Opinions on apologetics? Defending your faith in college?


(Thanh Chung) #1

I remember in high school, I was interested in apologetics because my church wanted the young people to defend their faith. When I got older, I became less enthusiastic about apologetics at my church because my views about biblical inerrancy, interpretations, science, and other things changed. My church is not anti-science, and my church people often try to find honest answers, but it is not an easy quest when they worry about the faith of young people in universities.

Despite my changing views, I attended an apologetics conference last year (I think in November) with my pastor and some friends. I think it was hosted by an organization named Stand to Reason (my church prefers this group). The guest speaker was Jim Wallace, the writer of Cold Case Christianity, and he is pretty cool. I even got two autographed books from him. However, I did not agree with some things the other speakers say. For example, one of the speakers said that he was a realist and not an alarmist, but he sounded pretty alarming when he warned the young people how the secularists will try to undermine their faith in universities.

Sometimes my faith did get challenged by things I learned in history (I am a history major), but I never seen anyone out to get Christian students except for one time when a geology professor acted like all Christians believe that Earth is 6,000 years old (uh, no we don’t). In the past year since that apologetics conference, I read Biologos blogs more regularly, and I found their information to be generally more helpful.

This time, my pastor invited me to join another apologetics conference that will take place this Saturday, and it is also hosted by Stand to Reason. I felt pretty meh about it, but I wonder if I should go.


(Christy Hemphill) #2

If you don’t think you would get that much out of it, do you think your participation would be helpful to other people from your church community who will be going?


(Phil) #3

Some have observed that apologetics are primarily for the believer, as it supports the idea that faith is a rational choice, and I agree. It has value, but not in arguing anyone to God, as it just doesn’t work that way, rare exceptions excluded.

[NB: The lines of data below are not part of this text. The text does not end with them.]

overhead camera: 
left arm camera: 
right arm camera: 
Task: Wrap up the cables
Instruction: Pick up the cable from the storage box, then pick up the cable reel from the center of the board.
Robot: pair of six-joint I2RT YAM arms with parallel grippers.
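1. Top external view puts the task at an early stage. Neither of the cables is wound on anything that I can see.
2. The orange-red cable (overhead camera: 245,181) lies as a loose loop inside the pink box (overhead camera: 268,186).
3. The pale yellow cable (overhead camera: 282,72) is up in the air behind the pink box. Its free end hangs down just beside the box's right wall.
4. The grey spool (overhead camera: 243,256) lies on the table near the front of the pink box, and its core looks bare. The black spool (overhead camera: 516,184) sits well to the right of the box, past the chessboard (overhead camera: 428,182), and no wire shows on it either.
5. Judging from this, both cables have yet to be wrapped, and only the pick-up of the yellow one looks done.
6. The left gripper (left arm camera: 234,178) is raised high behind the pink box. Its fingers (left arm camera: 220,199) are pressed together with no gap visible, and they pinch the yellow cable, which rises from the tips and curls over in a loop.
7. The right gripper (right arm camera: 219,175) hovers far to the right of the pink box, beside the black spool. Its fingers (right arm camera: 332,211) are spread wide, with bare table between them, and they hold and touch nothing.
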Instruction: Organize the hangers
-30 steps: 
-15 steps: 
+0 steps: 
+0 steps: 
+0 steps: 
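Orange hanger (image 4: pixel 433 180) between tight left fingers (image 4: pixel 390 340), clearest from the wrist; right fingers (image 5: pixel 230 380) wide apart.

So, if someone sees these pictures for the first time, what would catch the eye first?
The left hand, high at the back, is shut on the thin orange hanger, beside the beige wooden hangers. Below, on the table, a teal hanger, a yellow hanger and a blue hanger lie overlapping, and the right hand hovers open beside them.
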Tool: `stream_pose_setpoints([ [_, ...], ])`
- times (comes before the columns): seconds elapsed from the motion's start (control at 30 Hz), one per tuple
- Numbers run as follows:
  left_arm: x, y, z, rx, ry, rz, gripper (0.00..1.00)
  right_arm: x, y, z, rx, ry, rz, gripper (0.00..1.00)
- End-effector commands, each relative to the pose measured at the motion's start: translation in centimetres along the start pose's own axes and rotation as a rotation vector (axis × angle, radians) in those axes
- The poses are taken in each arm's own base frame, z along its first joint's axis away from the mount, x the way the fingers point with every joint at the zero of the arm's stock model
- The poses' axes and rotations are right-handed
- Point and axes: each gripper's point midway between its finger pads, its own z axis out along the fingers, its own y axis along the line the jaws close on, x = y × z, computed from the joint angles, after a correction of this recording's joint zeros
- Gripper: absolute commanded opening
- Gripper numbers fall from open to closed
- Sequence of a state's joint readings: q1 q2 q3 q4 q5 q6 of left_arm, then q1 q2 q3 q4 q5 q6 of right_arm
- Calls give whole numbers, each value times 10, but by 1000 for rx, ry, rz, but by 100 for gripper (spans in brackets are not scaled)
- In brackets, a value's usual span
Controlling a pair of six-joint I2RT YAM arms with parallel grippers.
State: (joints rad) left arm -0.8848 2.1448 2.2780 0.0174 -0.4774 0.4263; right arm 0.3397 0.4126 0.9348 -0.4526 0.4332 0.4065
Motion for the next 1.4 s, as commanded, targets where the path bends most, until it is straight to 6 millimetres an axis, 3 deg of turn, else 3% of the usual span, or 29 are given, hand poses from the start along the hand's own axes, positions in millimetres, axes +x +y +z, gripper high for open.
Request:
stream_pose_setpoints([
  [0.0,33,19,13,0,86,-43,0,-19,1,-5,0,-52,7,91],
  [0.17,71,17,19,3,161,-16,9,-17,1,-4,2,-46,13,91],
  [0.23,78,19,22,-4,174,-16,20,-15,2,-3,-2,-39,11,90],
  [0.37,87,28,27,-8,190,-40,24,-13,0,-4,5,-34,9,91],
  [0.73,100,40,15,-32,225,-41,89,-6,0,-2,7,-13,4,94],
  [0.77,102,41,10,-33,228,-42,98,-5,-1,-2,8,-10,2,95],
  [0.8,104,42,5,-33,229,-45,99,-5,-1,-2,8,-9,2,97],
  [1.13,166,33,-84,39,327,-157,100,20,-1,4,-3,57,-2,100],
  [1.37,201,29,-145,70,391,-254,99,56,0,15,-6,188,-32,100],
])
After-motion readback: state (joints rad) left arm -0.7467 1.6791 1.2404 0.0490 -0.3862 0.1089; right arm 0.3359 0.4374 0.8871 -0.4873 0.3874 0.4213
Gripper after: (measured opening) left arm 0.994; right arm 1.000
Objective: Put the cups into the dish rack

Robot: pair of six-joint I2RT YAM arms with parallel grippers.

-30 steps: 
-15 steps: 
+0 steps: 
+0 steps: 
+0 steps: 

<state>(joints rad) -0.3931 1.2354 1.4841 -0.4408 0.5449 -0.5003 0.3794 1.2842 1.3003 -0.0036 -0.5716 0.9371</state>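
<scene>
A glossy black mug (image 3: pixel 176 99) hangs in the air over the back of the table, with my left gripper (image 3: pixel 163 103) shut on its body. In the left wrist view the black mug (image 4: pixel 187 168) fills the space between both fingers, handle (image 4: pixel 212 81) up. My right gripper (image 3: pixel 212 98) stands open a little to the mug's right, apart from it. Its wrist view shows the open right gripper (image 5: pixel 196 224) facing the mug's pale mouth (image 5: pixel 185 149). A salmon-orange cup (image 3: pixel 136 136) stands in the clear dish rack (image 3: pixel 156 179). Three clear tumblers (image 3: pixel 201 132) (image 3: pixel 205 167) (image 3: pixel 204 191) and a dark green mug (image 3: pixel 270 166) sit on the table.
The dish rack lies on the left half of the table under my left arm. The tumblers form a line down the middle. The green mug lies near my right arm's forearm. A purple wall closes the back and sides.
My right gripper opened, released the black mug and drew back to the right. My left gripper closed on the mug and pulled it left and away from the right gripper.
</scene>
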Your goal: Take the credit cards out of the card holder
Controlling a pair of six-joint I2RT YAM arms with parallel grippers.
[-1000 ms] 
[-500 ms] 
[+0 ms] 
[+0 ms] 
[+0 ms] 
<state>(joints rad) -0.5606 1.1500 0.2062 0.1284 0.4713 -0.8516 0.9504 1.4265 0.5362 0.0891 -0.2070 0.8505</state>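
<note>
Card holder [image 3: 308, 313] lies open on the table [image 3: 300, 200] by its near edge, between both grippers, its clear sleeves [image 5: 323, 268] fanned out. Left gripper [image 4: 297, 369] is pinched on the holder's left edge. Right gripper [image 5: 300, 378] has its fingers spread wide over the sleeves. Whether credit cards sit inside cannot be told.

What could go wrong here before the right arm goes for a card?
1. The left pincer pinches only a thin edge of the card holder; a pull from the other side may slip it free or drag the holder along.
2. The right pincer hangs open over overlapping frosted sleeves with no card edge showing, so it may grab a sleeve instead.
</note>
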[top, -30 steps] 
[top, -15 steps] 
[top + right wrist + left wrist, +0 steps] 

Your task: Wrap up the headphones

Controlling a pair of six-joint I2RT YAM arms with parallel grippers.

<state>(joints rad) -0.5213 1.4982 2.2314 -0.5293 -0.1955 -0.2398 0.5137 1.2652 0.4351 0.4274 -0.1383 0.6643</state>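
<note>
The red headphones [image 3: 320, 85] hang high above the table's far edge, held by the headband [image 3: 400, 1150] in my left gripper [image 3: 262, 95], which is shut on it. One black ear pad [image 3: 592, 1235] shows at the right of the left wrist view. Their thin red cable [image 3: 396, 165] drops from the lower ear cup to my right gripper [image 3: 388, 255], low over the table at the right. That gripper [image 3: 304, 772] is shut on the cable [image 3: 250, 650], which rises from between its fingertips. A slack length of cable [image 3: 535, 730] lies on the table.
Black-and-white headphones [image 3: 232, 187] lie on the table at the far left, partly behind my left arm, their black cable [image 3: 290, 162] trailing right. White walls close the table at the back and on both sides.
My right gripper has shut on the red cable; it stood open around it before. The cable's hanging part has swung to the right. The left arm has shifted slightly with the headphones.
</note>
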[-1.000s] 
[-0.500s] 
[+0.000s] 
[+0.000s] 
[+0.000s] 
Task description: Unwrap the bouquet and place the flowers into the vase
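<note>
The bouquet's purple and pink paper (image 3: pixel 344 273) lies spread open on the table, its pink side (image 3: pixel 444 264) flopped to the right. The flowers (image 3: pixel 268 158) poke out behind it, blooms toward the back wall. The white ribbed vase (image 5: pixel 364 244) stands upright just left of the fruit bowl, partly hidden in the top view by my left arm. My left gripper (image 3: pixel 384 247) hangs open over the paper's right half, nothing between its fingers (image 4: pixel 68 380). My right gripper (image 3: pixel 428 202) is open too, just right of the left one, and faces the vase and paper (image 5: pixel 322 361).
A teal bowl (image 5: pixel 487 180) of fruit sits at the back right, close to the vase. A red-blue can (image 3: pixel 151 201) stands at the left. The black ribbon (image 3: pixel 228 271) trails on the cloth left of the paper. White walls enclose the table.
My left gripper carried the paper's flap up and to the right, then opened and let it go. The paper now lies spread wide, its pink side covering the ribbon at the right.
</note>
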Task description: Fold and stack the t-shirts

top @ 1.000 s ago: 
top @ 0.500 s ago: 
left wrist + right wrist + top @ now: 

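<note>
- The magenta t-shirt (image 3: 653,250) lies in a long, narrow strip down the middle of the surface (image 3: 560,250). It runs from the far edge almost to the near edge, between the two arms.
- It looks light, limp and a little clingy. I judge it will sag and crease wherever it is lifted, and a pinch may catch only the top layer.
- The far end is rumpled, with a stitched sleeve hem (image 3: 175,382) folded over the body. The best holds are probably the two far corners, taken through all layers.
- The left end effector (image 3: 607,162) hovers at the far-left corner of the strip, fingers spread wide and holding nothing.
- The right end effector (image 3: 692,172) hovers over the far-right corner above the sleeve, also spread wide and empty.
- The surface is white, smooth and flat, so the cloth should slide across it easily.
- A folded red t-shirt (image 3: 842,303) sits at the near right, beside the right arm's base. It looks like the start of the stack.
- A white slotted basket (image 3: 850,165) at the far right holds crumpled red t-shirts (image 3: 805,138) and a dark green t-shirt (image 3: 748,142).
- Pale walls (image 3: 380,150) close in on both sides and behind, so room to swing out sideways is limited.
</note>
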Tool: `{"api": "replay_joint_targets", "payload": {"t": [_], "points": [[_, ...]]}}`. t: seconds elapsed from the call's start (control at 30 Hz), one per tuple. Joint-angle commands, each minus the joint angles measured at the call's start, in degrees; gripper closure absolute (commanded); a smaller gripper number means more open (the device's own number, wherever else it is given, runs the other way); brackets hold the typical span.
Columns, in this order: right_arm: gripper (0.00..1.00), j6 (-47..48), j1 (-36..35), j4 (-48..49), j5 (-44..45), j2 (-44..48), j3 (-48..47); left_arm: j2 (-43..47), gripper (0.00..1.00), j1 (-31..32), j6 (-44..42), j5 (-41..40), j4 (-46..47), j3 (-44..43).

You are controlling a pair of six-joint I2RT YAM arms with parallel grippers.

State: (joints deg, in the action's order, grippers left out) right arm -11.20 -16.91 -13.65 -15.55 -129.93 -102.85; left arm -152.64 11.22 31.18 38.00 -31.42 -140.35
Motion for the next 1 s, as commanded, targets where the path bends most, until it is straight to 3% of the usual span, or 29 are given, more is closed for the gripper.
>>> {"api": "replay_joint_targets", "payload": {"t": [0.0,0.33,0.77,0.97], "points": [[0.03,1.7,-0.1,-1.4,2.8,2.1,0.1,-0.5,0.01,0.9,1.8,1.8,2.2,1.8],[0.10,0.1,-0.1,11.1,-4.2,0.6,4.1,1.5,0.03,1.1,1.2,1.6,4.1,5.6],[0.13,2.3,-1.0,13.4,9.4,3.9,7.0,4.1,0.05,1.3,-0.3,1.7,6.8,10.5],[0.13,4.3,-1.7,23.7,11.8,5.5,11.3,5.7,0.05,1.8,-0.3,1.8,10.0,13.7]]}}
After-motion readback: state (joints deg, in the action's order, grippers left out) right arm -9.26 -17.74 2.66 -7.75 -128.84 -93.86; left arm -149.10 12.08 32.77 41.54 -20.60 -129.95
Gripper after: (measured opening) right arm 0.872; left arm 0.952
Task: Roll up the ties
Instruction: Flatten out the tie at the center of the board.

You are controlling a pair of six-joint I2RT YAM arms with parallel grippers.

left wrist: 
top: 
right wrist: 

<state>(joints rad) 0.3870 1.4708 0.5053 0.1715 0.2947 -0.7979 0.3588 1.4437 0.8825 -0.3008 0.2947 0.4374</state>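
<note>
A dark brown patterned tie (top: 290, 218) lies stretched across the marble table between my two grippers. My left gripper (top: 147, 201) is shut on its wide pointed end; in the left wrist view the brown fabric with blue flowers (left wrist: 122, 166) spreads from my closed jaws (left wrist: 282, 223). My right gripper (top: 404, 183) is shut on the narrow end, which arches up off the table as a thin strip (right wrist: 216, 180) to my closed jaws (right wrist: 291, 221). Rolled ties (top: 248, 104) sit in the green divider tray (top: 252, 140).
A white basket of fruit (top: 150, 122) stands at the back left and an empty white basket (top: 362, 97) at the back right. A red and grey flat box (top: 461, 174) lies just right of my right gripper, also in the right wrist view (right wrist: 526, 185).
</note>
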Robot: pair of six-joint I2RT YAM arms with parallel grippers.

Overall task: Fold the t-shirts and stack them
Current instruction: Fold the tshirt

While my college experience was in the mid 1970s, I only felt pressure from one English teacher who disliked both Christianity and doctors which doubly cursed me as I was pre-med. She gave me a B in the course which I still blame on her prejudice, and to a pre-med student, a B is disaster. I am still working on forgiving;{) My science teachers on the other hand never showed religious intolerance, even the comparative anatomy prof., though the subject matter was essentially a lesson in evolution.

If I were to give advice, I would probably say I wished I had spent more time on the theology rather than apologetics, and would read the books recommended on this site, with Walton and N. T. Wright at the top of my list for reading.


#4

Hi Thanh C

Unless things have changed Stand to Reason (Greg K) is not a friend of BioLogos because of BioLogos’ openness the theistic evolution: discussing wether or not Adam / Eve existed, etc. (You may remember Greg’s quip about theistic evolution - something like where is God in the TE process - just add a leprechaun!). I’d suggest listening to Unbelievable podcasts hosted by Justin Briefly out of England.

I’d add to James’ and the other helpful posts with this. Read books by biblical theologians as opposed to systematic theologians. There is quite the difference between biblical and systematic theology. (I apologize for stating the obvious since you don’t post anything about your theological training/background). I’d also add Peter Enns to the authors James suggests.

Larry Schmidt


(Thanh Chung) #5

Well I am a complete novice, and I don’t even know the difference between biblical and systematic theology (I had to look it up right at this moment). I am interested in reading Walton’s books because I recently acquired the NIV Cultural Backgrounds Study Bible which he greatly contributed to. I heard of Peter Enns, but I know people have disagreements with him. Nevertheless, I am open to many points of view. I just want to read good theology and history books.


#6

Hi Thanh C,

Speaking quite generally these are my observations. It seems that Apolegetics can be quite invested in systematic theology’s “systems” which inhibits them looking at how the original receipients of the scriptural narrative would have heard and understood the original text.


(Christy Hemphill) #7

I have disagreements with Peter Enns. I still recommend Peter Enns books. It’s good to read books you have disagreements with on some points, it helps you clarify your own views.

Michael Bird’s Evangelical Theology is a really nice textbook that pulls together a huge amount of Christian thought and Scripture passages and helps you digest it. Since Bird is a New Testament scholar not a systematic theologian, it comes out a little different than most systematic theologies. He is a blogger who is very conversational with some of the more progressive controversies that have been hot topics with younger Evangelicals. (He is my age, about 40, which I’m sure is old and ancient to you college kids, but it’s not as old and ancient as most folks who write these kind of books.) Plus he has nerdy theology humor sprinkled throughout, which I find quite entertaining.